When Bill Clinton unveiled Plan Colombia in late 1999, its stated goals included eradicating the coca and opium poppy plants used to make cocaine and heroin, respectively, while helping the Colombian government end its civil war, reduce human rights abuses and reestablish political stability through aid to its military and police forces. There was beauty in the plan’s simplicity: Eliminating the plants would eliminate the drugs; that would eliminate the drug money that has kept rebel groups armed and fed; that would eliminate the violent instability that has threatened to tear the country apart. Thus, almost all the problems facing Colombia would be solved simultaneously. President Bush has expanded the vision to include the destruction of all “terrorist groups” operating in Colombia but has otherwise kept the program’s goals and funding in place.

In its early years, Plan Colombia directed most of its millions toward military ends. In 2000, therefore, when Congress approved $1.3 billion for the plan as an emergency measure, the sweepstakes winners were three military contractors: Sikorsky Helicopters, Bell Helicopter Textron Corp. and DynCorp. Sikorsky, of Stratford, Conn., secured a $360 million contract for 30 Black Hawk helicopters. In Fort Worth, Bell got a $66 million contract for 33 of its Huey helicopters.

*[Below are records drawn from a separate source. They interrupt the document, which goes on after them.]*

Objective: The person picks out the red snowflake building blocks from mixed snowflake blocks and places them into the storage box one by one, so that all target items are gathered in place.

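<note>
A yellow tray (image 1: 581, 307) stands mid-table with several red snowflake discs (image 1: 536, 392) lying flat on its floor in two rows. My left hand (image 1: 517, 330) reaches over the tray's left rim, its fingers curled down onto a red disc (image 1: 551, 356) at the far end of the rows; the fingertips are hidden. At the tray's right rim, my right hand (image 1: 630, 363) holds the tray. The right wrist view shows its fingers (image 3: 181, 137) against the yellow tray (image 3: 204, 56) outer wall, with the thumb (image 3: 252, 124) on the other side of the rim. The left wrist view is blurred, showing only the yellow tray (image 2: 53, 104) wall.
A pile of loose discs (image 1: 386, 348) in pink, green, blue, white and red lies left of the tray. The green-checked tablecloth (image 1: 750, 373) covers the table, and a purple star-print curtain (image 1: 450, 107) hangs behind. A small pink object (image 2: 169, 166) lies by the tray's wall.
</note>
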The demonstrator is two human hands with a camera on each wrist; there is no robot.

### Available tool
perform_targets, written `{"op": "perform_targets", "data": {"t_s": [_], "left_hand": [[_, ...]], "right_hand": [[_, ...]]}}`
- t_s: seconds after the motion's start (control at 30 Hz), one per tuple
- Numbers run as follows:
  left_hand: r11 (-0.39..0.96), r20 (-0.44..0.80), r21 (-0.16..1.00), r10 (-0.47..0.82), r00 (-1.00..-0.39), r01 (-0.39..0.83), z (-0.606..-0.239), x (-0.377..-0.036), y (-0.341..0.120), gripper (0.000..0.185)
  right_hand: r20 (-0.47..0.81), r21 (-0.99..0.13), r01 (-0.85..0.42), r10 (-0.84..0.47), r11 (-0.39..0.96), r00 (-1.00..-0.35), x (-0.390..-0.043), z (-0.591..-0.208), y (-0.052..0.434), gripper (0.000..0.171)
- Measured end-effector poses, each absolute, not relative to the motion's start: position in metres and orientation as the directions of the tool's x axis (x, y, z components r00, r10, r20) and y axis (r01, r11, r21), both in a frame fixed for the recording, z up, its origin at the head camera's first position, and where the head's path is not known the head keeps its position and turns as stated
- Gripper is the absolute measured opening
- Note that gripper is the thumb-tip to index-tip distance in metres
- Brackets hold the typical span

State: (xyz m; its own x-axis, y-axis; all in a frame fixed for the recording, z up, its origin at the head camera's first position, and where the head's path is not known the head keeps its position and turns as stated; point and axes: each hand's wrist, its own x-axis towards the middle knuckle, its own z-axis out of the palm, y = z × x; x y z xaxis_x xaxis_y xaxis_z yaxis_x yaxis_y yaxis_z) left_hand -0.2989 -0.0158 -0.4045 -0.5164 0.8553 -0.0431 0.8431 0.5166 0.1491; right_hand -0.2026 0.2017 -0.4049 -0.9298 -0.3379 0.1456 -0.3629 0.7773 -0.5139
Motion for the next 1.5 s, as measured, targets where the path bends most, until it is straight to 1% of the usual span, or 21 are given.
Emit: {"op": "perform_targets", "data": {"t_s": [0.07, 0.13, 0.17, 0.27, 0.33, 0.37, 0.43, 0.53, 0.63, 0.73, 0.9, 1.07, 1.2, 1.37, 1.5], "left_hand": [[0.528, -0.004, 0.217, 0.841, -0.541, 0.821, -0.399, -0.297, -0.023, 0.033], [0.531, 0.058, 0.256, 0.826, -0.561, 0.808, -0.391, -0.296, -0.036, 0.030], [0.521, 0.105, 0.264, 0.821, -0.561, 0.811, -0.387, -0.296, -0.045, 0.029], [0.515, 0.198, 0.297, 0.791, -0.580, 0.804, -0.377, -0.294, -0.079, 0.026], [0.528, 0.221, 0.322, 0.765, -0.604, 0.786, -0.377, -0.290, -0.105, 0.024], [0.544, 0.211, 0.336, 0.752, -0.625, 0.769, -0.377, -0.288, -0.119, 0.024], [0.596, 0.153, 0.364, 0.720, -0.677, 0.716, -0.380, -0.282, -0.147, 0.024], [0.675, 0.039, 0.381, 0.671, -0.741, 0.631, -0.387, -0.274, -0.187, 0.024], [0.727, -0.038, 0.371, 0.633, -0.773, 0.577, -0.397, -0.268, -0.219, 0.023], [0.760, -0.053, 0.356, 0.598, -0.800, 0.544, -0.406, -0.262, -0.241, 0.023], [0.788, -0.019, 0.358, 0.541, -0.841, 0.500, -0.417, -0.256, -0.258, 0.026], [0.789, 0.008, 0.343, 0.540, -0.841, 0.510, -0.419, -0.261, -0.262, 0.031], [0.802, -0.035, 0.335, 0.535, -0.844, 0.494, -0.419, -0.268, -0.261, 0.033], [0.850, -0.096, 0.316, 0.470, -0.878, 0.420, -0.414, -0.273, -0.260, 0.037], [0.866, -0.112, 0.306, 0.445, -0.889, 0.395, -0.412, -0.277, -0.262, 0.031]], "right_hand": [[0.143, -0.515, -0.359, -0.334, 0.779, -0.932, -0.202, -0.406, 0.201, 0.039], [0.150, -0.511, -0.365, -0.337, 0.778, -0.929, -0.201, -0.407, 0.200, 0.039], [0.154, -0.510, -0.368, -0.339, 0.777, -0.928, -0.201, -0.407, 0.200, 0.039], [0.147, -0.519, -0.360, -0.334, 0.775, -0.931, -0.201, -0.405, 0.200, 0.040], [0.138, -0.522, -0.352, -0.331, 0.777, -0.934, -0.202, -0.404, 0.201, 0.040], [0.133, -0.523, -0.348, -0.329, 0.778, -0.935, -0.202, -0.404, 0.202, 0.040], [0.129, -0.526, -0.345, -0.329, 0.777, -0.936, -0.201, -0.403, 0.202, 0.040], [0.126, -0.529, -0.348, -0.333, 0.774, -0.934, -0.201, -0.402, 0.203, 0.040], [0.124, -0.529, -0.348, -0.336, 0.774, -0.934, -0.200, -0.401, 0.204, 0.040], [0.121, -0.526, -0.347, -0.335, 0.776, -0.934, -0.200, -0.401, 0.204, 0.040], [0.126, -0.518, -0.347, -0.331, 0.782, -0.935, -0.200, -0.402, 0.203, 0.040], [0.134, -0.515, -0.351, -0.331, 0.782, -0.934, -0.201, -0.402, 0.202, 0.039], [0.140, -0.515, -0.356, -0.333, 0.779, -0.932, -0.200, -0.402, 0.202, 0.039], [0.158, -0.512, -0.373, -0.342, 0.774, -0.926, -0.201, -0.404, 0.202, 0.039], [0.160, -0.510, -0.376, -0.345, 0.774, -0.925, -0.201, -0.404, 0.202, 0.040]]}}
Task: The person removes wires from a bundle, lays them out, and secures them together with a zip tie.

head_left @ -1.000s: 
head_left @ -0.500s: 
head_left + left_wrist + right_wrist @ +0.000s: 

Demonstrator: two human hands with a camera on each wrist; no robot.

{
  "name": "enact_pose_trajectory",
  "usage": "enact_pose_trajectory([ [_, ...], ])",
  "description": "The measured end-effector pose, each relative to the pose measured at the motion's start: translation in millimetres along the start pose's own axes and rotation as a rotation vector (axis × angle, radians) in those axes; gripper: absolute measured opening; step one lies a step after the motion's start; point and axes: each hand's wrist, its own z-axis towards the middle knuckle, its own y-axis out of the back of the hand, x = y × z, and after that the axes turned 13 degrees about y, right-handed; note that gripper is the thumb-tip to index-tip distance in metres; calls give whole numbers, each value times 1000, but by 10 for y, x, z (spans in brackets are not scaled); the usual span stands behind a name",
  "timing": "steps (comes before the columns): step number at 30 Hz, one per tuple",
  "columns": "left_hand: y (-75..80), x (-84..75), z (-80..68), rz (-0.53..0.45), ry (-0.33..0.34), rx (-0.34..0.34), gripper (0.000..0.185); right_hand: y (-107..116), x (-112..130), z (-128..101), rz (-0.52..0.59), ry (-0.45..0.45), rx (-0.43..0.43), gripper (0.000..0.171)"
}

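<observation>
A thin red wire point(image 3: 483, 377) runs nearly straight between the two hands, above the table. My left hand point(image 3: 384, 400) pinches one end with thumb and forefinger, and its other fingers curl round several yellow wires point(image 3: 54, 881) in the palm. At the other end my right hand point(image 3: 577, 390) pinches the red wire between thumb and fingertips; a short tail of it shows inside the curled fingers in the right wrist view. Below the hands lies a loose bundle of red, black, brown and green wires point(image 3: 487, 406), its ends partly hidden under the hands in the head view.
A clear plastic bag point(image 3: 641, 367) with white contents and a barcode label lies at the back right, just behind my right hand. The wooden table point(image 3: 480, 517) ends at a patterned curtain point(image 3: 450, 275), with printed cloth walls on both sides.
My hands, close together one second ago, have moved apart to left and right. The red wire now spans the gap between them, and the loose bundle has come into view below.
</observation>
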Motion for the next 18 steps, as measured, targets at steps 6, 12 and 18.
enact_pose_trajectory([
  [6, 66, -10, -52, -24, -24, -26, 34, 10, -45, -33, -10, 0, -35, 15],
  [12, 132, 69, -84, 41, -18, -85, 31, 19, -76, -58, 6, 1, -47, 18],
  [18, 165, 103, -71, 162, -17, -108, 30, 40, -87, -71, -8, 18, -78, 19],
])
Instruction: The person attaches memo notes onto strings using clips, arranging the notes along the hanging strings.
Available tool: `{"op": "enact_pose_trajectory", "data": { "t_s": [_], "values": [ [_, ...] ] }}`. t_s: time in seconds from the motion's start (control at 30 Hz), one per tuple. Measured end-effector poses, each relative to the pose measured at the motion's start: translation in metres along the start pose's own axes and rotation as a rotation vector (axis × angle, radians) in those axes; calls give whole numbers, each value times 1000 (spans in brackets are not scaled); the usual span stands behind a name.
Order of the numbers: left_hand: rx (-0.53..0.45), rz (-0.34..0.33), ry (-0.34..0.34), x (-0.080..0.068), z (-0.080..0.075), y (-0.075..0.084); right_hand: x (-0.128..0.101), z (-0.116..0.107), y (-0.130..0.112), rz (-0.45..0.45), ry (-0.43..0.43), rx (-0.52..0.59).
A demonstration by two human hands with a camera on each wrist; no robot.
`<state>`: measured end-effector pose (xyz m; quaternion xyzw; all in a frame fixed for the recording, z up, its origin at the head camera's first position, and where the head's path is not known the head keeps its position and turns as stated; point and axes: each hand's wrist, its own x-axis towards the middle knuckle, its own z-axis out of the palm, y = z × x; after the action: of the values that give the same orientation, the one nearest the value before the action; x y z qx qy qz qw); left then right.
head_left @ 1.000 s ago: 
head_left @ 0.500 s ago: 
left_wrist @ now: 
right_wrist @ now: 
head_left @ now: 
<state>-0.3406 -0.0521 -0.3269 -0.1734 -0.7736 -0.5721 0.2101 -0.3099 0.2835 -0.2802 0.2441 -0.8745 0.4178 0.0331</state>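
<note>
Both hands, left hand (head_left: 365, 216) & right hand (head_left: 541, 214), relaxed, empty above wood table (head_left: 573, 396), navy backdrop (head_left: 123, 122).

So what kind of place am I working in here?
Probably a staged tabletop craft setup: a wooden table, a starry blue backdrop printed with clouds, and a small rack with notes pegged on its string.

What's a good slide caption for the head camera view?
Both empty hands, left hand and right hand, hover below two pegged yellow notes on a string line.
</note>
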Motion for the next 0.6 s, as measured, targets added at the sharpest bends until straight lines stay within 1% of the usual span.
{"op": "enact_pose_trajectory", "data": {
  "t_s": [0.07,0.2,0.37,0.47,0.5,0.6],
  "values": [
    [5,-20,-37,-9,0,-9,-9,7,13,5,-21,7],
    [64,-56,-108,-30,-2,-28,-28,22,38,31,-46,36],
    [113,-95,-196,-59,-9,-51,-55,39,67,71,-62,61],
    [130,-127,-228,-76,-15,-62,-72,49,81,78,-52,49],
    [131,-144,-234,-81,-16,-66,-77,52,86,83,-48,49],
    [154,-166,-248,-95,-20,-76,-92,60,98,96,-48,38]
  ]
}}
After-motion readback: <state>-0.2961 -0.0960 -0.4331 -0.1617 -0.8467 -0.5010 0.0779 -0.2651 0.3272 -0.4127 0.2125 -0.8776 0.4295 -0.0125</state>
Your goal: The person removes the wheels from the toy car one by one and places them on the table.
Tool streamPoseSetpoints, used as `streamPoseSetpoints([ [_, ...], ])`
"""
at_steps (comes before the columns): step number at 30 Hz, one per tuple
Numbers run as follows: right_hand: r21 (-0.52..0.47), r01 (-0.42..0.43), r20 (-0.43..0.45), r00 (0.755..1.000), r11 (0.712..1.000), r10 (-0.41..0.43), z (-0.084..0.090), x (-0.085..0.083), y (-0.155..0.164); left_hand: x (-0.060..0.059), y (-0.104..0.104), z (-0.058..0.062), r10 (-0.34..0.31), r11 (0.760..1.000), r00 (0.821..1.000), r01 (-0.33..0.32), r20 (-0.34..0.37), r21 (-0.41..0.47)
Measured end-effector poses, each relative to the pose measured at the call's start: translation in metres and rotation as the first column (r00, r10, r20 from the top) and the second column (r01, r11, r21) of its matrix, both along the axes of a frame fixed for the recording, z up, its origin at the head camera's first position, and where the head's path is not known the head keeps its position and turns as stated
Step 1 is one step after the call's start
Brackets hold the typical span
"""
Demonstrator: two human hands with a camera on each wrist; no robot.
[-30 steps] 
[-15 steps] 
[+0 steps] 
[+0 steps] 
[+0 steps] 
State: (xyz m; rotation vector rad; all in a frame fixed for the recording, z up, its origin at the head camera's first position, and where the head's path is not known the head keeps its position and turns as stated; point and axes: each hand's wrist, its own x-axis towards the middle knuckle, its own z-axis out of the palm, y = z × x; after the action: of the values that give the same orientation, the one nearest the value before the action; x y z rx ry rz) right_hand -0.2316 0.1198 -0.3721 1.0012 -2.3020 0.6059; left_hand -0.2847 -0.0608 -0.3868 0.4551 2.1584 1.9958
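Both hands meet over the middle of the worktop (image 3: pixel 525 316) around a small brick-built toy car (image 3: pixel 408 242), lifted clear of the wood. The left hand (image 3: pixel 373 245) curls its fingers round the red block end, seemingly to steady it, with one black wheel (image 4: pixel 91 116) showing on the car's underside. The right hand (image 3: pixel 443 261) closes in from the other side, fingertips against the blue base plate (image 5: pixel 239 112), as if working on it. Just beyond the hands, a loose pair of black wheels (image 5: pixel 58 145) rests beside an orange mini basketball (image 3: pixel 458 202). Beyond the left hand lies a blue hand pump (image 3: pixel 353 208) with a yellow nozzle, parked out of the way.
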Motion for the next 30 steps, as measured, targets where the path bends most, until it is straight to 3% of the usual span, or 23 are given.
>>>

But it was DynCorp that became the lynchpin of Plan Colombia. The company, based in Reston, Va., received nearly $500 million to upgrade and renew an ongoing coca-spraying contract. DynCorp, which primarily utilizes former military personnel for its government contracts worldwide, does most of its personnel recruitment for government contracts through its Fort Worth-based arm. The Fort Worth office, for instance, recruited police officers and aircraft mechanics to support the United Nations mission in Bosnia in the 1990s — where, according to reports and lawsuits, DynCorp personnel then took part in the forced prostitution trade, victimizing the people that the U.N. mission was supposed to protect.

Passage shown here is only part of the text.